- Exercise goal: Look below for the line containing "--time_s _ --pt"; from there, print each line exactly up to and including the line containing "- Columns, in", and stop.
Top of Listed records
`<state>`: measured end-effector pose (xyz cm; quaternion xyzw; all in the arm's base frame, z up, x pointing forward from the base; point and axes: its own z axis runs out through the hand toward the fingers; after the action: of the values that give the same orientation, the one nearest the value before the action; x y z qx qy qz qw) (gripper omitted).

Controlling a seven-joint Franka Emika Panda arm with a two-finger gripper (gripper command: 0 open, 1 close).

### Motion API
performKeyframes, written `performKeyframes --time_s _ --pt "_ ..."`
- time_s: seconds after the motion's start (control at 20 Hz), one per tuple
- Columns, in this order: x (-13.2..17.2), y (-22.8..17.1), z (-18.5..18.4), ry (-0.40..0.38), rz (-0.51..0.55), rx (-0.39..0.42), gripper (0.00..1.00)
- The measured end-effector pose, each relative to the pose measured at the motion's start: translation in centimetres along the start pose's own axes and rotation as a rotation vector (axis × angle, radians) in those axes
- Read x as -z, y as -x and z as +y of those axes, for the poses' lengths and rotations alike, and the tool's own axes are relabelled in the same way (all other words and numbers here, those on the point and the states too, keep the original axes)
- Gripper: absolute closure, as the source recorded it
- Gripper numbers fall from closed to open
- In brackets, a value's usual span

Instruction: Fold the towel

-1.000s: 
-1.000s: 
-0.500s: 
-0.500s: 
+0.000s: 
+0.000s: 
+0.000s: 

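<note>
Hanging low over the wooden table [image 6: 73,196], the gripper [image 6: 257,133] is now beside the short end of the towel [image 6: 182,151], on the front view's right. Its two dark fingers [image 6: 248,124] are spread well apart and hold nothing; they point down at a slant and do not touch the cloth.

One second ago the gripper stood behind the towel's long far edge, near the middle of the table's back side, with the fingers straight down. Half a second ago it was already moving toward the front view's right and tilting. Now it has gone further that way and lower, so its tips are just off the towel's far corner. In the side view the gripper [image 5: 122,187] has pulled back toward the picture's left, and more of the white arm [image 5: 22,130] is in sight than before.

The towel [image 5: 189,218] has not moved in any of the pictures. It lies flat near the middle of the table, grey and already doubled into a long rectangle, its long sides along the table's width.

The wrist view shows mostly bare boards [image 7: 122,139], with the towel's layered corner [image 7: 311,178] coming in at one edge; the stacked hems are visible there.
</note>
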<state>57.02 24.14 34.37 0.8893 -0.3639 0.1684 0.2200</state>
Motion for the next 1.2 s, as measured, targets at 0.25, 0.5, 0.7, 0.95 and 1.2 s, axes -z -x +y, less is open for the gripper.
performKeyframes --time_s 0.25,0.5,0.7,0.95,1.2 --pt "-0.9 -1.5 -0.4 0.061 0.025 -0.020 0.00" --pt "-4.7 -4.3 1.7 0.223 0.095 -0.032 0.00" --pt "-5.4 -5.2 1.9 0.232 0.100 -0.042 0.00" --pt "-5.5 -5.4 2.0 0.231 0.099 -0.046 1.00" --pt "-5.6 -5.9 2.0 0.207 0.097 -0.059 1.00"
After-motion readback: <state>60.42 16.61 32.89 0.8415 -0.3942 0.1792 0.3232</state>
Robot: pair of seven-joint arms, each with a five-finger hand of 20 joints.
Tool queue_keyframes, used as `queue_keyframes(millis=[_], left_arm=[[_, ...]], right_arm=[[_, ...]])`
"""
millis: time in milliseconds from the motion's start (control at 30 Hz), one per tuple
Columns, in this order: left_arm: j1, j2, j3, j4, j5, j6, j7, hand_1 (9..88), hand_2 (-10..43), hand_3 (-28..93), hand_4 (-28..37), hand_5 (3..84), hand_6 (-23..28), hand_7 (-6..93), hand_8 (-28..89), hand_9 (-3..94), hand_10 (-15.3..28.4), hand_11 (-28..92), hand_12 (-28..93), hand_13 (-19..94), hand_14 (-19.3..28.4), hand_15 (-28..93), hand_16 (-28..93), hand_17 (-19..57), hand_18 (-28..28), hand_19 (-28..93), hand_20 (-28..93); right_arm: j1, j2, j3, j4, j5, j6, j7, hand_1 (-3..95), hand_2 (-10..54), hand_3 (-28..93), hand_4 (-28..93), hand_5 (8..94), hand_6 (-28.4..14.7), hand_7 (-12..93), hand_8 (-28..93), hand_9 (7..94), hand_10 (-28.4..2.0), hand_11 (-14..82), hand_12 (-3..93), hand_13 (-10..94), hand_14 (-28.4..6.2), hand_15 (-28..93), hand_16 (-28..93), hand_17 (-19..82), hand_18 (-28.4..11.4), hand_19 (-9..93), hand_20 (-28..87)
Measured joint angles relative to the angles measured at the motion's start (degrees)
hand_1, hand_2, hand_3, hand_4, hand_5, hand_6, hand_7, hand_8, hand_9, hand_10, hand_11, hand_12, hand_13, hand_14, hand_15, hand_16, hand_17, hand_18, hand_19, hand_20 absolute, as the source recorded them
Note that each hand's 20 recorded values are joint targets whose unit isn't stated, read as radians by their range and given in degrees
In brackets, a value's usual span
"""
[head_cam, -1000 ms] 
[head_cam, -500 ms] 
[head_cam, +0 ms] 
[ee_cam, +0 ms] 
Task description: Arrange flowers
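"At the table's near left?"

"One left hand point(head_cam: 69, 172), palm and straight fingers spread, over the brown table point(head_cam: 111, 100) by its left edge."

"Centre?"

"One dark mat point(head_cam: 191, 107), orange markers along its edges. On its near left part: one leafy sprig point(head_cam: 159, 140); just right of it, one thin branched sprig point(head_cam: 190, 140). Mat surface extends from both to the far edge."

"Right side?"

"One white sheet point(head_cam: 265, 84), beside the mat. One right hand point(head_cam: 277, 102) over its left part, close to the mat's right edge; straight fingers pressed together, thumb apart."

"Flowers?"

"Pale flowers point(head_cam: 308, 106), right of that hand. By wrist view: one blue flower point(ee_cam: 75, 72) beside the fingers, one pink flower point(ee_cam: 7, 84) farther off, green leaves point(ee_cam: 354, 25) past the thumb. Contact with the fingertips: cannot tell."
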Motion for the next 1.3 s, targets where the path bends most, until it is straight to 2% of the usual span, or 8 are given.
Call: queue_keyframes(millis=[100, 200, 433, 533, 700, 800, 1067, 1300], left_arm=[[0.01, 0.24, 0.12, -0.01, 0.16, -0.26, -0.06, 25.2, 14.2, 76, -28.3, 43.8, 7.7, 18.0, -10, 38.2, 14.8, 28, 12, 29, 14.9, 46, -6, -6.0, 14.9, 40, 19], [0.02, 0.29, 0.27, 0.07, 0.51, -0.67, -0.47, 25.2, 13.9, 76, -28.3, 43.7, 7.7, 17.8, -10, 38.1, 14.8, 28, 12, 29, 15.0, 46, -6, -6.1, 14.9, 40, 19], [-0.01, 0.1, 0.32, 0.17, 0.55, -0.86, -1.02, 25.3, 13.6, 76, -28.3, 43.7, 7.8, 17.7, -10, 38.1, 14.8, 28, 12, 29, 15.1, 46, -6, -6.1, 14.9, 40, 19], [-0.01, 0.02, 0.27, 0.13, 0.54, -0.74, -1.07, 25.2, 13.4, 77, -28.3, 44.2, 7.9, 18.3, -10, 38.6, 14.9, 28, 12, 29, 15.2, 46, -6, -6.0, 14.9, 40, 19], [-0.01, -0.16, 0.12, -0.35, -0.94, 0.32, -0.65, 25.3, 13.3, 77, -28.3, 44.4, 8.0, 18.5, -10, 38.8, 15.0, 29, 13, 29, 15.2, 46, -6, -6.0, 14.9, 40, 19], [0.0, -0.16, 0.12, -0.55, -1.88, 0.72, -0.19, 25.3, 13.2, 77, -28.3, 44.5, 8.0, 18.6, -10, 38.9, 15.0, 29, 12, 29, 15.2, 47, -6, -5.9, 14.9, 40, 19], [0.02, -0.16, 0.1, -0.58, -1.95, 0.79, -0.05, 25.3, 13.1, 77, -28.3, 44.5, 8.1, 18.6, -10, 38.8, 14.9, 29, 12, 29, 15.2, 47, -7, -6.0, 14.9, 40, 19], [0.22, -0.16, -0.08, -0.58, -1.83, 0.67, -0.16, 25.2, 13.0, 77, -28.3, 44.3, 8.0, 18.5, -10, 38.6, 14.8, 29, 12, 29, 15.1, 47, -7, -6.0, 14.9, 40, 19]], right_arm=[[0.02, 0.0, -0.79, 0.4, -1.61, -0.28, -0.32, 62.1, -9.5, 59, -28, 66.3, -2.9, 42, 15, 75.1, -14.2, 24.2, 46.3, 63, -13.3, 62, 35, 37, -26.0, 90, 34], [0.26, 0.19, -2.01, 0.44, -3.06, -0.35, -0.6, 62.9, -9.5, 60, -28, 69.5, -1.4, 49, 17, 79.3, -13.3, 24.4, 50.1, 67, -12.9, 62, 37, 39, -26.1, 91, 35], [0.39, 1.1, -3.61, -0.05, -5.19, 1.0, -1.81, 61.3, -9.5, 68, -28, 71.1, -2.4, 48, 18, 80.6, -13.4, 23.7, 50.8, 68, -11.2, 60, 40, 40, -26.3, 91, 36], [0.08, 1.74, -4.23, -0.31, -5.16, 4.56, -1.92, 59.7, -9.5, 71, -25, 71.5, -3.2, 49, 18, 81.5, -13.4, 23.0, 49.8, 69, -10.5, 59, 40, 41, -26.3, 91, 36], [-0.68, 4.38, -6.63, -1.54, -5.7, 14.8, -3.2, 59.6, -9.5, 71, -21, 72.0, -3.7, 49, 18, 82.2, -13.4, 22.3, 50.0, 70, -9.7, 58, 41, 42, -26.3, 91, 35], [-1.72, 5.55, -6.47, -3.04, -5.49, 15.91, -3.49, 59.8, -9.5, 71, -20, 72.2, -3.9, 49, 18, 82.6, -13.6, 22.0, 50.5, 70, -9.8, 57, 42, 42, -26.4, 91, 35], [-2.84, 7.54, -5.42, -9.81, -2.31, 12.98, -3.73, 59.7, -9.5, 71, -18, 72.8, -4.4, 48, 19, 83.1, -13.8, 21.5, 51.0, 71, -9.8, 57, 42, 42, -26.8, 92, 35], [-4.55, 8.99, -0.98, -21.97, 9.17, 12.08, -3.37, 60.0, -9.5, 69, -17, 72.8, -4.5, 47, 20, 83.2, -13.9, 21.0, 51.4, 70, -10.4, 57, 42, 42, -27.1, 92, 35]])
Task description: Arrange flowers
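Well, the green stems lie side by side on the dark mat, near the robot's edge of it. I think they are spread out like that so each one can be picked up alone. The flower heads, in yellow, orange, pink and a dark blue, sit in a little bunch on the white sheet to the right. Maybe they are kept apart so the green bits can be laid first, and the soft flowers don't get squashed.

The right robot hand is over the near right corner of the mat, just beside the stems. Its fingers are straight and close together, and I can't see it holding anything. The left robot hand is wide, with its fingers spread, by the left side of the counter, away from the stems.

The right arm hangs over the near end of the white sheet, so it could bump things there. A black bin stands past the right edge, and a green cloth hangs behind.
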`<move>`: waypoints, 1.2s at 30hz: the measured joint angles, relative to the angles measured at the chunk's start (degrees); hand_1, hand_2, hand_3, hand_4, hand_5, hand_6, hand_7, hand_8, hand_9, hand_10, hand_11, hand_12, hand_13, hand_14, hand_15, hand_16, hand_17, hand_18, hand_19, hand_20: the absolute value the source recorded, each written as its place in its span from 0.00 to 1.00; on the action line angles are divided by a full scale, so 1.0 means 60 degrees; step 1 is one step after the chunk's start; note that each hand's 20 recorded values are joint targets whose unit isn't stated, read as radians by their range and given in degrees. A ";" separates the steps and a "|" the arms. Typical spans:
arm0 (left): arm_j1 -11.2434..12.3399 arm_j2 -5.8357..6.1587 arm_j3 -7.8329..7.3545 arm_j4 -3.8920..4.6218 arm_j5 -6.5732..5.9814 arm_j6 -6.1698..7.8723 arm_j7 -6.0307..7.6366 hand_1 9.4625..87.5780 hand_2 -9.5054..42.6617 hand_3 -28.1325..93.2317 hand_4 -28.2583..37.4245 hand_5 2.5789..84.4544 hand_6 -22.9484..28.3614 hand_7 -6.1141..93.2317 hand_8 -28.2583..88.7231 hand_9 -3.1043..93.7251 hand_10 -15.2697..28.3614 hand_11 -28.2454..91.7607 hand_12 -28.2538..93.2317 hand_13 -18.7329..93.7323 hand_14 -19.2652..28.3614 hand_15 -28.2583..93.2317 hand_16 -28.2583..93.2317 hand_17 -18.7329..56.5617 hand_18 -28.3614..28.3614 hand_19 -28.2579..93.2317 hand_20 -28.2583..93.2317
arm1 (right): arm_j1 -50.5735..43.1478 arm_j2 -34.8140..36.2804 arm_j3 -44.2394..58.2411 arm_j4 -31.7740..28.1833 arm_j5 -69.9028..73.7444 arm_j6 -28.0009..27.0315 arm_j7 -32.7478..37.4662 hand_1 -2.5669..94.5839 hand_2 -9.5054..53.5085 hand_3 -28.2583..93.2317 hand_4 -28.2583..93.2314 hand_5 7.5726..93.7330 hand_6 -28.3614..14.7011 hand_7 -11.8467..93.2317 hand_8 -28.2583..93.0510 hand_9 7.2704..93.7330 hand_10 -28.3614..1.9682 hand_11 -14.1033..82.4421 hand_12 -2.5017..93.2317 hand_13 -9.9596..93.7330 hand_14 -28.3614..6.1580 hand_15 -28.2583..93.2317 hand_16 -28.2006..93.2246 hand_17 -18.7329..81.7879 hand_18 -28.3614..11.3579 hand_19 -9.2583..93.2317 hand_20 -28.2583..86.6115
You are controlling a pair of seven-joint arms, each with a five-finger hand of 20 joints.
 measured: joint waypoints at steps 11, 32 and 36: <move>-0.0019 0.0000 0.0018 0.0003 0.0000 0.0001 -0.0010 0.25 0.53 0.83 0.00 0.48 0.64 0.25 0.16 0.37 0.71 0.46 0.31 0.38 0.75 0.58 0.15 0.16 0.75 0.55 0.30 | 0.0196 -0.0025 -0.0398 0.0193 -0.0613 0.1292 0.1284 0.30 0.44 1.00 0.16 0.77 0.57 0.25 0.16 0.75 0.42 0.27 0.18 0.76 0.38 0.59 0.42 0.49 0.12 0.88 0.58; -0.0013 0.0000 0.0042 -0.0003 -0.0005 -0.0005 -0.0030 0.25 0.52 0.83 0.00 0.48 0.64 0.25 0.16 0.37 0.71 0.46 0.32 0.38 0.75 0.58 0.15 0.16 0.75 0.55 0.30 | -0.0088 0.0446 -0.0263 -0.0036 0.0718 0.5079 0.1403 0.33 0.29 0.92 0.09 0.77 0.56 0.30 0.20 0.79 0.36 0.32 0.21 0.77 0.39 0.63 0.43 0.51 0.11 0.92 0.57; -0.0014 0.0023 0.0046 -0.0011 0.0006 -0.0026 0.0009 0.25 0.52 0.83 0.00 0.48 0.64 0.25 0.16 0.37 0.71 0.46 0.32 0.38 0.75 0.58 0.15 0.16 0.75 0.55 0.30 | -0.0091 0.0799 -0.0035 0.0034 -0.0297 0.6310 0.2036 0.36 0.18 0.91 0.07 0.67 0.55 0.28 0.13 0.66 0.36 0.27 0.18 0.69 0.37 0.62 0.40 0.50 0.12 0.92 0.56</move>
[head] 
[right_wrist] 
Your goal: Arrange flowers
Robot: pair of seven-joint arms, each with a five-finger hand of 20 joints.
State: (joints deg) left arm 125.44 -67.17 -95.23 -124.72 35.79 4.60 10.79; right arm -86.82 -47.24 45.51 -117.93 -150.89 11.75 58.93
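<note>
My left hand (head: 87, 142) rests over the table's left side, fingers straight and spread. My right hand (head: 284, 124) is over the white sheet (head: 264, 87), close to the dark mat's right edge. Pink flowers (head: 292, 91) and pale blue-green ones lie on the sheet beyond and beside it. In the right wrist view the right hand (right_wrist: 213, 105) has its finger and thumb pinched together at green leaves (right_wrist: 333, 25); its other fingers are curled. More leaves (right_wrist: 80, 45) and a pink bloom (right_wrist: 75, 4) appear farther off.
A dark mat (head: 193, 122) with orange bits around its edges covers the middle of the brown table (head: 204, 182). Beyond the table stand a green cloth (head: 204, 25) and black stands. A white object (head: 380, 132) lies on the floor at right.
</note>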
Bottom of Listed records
- Result for this task:
performKeyframes, written `performKeyframes --time_s _ --pt "_ ..."`
- time_s: seconds after the motion's start (control at 20 Hz), one per tuple
- Columns, in this order: x (-13.2..17.2), y (-22.8..17.1), z (-18.5..18.4), ry (-0.40..0.38), rz (-0.51..0.55), rx (-0.39..0.42), gripper (0.00..1.00)

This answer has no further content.